Paul Bristow Portrait Paul Bristow (Peterborough) (Con)
- View Speech - Hansard - -

Peterborough City Council and I were given merely hours’ notice before single men from Manston were transferred to the Great Northern Hotel, a flagship hotel in my constituency. I remain strongly of the view that that is the wrong hotel, in the wrong location, but I did at least have multi-agency meetings that I could attend and listen to healthcare professionals and others talk about the services we were offering. But last weekend I was told that I was no longer welcome at those meetings and that that was standard practice for MPs across the country. I do not want a post-meeting briefing or to be treated like a stakeholder; I want to listen to healthcare professionals on the ground talk about conditions in those hotels in my constituency. Will the Minister, right here, right now—no ifs, no buts—instruct those responsible for organising those meetings to adopt some flexibility and, God forbid, some common sense, and get the local MP at those meetings, listening and contributing? My constituents would expect no less.

Robert Jenrick Portrait Robert Jenrick
- View Speech - Hansard - - - Excerpts

I am aware of my hon. Friend’s concern and am happy to look into it. From my prior experience in local government, I think it is not unusual for multi-agency meetings to be official meetings; that is how, for example, a local resilience forum would operate in the case of floods or other serious incidents.

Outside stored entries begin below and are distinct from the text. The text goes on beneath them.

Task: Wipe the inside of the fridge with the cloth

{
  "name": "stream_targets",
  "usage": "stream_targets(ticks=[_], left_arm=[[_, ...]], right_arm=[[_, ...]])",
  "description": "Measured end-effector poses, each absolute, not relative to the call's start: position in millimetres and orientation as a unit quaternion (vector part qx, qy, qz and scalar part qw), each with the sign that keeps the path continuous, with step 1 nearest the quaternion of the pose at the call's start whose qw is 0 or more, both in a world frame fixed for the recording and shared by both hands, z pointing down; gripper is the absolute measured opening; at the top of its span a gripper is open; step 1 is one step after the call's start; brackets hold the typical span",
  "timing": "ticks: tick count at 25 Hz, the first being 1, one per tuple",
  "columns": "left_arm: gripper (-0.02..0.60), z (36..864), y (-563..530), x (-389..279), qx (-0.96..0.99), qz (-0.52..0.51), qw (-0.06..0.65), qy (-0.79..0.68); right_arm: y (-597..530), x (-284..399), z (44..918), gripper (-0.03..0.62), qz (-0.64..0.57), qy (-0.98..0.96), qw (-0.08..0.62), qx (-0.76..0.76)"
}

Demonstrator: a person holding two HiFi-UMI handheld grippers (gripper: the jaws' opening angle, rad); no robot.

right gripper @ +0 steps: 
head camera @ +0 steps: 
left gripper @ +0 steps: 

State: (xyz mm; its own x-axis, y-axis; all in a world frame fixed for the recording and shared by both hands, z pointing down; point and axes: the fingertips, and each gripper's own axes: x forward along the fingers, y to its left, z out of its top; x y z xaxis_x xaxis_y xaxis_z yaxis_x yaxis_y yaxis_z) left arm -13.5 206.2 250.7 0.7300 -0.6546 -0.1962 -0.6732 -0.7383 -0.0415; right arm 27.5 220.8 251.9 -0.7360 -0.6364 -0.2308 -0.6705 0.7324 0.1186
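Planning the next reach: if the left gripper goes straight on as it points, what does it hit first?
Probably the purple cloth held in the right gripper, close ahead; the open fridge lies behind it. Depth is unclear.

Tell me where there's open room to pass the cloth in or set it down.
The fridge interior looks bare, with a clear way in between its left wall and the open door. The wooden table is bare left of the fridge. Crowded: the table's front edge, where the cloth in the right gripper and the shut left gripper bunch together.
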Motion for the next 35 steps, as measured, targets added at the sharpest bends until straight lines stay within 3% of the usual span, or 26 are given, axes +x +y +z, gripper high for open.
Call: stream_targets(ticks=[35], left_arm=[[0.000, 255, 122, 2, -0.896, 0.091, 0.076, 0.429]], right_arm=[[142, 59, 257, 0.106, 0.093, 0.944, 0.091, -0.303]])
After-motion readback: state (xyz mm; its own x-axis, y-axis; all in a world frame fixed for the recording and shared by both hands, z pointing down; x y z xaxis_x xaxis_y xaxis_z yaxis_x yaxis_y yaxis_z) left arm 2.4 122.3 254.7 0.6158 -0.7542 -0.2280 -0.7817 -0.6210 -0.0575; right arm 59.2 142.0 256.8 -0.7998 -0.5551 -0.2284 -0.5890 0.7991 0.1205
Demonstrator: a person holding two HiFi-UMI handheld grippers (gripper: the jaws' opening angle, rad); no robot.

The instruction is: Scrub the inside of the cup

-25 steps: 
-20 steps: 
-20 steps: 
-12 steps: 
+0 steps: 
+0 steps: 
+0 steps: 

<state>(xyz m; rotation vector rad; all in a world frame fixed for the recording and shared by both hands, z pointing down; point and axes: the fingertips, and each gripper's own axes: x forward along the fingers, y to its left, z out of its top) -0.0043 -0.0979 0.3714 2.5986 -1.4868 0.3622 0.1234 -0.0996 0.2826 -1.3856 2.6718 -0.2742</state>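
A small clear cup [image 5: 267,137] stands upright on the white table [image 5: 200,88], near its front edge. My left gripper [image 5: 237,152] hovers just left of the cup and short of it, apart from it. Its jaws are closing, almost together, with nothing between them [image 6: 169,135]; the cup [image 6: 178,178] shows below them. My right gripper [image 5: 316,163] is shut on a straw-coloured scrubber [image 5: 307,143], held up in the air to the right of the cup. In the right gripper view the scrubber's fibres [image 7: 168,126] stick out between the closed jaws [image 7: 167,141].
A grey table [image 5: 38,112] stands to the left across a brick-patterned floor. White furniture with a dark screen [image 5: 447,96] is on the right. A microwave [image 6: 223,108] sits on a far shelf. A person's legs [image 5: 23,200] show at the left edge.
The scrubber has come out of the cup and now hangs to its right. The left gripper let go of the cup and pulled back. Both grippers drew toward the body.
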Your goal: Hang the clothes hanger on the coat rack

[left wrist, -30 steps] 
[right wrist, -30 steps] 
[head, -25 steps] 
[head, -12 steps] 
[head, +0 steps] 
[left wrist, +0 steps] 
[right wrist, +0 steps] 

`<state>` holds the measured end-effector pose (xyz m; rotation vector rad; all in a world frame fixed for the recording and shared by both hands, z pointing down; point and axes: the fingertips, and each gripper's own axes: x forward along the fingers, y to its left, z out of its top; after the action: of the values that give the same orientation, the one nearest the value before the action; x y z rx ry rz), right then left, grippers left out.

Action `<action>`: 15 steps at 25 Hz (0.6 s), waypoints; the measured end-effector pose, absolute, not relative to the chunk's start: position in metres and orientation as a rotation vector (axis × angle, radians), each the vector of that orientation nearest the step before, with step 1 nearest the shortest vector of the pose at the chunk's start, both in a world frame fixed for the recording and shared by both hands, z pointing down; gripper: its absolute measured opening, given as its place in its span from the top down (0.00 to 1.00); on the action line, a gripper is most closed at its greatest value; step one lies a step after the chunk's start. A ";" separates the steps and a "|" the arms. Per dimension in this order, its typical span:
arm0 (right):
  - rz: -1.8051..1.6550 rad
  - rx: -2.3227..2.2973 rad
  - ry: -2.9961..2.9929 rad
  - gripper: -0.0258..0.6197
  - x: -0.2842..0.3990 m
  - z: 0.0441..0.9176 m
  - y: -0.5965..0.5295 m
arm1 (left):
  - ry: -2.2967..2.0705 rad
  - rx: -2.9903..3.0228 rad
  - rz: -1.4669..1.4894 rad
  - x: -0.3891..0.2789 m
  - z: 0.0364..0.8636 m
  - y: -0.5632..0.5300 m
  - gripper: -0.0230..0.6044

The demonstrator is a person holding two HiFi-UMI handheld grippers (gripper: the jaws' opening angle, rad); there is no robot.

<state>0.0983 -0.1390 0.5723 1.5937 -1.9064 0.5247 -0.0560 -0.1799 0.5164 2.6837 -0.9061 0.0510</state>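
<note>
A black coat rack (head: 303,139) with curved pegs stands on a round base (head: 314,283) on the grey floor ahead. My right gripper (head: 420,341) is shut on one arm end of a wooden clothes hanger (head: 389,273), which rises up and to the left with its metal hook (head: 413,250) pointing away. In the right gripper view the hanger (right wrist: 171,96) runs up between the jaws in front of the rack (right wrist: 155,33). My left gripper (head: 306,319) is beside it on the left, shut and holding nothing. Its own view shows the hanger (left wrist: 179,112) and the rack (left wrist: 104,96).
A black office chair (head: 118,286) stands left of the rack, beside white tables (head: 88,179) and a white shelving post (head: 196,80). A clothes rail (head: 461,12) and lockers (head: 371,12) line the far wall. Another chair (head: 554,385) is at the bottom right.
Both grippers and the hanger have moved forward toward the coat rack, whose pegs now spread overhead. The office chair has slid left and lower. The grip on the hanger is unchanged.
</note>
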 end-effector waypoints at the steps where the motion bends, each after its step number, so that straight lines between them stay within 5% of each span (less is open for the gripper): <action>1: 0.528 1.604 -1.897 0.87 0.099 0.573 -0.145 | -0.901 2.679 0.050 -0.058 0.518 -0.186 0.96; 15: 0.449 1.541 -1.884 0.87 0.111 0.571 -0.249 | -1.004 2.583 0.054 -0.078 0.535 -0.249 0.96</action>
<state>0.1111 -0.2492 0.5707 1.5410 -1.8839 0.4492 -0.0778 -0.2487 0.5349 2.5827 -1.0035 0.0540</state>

It is not ordinary practice for the political leaders of local authorities—or indeed, Members of Parliament—to be part of multi-agency meetings. That does not mean that we should not adapt those processes. As far as I am aware, the instruction that my hon. Friend has received has not come from the Home Office—it certainly has not come from me. I will look into the issue, and if I can change that, I certainly will.